What is being asked: Leaving nothing out, print each line of the material exactly.

Information provided:
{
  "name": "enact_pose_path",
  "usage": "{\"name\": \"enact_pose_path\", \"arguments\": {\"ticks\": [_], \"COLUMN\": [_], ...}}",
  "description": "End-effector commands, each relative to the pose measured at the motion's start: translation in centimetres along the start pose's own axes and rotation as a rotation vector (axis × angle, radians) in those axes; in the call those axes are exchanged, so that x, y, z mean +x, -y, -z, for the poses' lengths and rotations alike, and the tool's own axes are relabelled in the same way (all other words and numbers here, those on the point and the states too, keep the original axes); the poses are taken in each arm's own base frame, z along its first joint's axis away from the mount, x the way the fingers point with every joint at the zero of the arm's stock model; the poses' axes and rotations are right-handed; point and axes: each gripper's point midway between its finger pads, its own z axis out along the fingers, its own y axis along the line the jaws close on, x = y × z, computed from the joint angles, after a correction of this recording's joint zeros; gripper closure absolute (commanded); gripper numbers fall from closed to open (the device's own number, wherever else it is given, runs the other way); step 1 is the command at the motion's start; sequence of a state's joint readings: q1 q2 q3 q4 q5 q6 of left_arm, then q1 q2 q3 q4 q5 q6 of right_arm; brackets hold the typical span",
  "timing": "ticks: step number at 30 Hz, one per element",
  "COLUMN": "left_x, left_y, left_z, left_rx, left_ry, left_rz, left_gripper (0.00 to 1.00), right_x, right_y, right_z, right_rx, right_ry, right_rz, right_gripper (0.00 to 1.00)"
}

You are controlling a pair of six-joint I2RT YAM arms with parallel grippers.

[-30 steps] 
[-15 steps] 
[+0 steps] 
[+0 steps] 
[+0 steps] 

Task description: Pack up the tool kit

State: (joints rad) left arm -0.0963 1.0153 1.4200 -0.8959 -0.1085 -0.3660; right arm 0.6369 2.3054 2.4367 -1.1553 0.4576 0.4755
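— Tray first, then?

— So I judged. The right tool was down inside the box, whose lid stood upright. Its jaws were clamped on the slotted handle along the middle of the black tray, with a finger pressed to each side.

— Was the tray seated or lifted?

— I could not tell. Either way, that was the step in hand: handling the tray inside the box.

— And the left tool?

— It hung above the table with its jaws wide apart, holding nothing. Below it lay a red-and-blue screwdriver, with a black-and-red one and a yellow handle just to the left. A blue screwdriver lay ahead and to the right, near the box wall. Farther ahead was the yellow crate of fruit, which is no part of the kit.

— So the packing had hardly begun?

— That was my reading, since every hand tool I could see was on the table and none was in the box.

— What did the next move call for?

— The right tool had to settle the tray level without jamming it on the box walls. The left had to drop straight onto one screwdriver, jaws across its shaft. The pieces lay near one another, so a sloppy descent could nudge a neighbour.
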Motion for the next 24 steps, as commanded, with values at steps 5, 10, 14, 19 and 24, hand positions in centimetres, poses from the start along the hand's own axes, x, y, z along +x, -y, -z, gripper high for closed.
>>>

Answer to this problem:
{
  "name": "enact_pose_path",
  "usage": "{\"name\": \"enact_pose_path\", \"arguments\": {\"ticks\": [_], \"COLUMN\": [_], ...}}",
  "description": "End-effector commands, each relative to the pose measured at the motion's start: translation in centimetres along the start pose's own axes and rotation as a rotation vector (axis × angle, radians) in those axes; in the call those axes are exchanged, so that x, y, z mean +x, -y, -z, for the poses' lengths and rotations alike, and the tool's own axes are relabelled in the same way (all other words and numbers here, those on the point and the states too, keep the original axes); the poses are taken in each arm's own base frame, z along its first joint's axis away from the mount, x the way the fingers point with every joint at the zero of the arm's stock model; the poses' axes and rotations are right-handed; point and axes: each gripper's point midway between its finger pads, its own z axis out along the fingers, its own y axis along the line the jaws close on, x = y × z, computed from the joint angles, after a correction of this recording's joint zeros; gripper closure absolute (commanded); gripper numbers fall from closed to open (the device's own number, wherever else it is given, runs the other way); step 1 is the command at the motion's start; sequence of a state's joint readings: q1 q2 q3 q4 q5 q6 of left_arm, then q1 q2 q3 q4 q5 q6 of right_arm; brackets hold the typical span",
  "timing": "ticks: step number at 30 Hz, one per element",
  "COLUMN": "left_x, left_y, left_z, left_rx, left_ry, left_rz, left_gripper (0.00 to 1.00), right_x, right_y, right_z, right_rx, right_ry, right_rz, right_gripper (0.00 to 1.00)"
}

You are controlling a pair of six-joint I2RT YAM arms with parallel grippers.

[-30 steps] 
[-15 steps] 
[+0 steps] 
[+0 steps] 
[+0 steps] 

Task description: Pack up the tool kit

State: (joints rad) left arm -0.0963 1.0153 1.4200 -0.8959 -0.1085 -0.3660; right arm 0.6369 2.3054 2.4367 -1.1553 0.4576 0.4755
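— Tray first, then?

— So I judged. The right tool was down inside the box, whose lid stood upright. Its jaws were clamped on the slotted handle along the middle of the black tray, with a finger pressed to each side.

— Was the tray seated or lifted?

— I could not tell. Either way, that was the step in hand: handling the tray inside the box.

— And the left tool?

— It hung above the table with its jaws wide apart, holding nothing. Below it lay a red-and-blue screwdriver, with a black-and-red one and a yellow handle just to the left. A blue screwdriver lay ahead and to the right, near the box wall. Farther ahead was the yellow crate of fruit, which is no part of the kit.

— So the packing had hardly begun?

— That was my reading, since every hand tool I could see was on the table and none was in the box.

— What did the next move call for?

— The right tool had to settle the tray level without jamming it on the box walls. The left had to drop straight onto one screwdriver, jaws across its shaft. The pieces lay near one another, so a sloppy descent could nudge a neighbour.
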Motion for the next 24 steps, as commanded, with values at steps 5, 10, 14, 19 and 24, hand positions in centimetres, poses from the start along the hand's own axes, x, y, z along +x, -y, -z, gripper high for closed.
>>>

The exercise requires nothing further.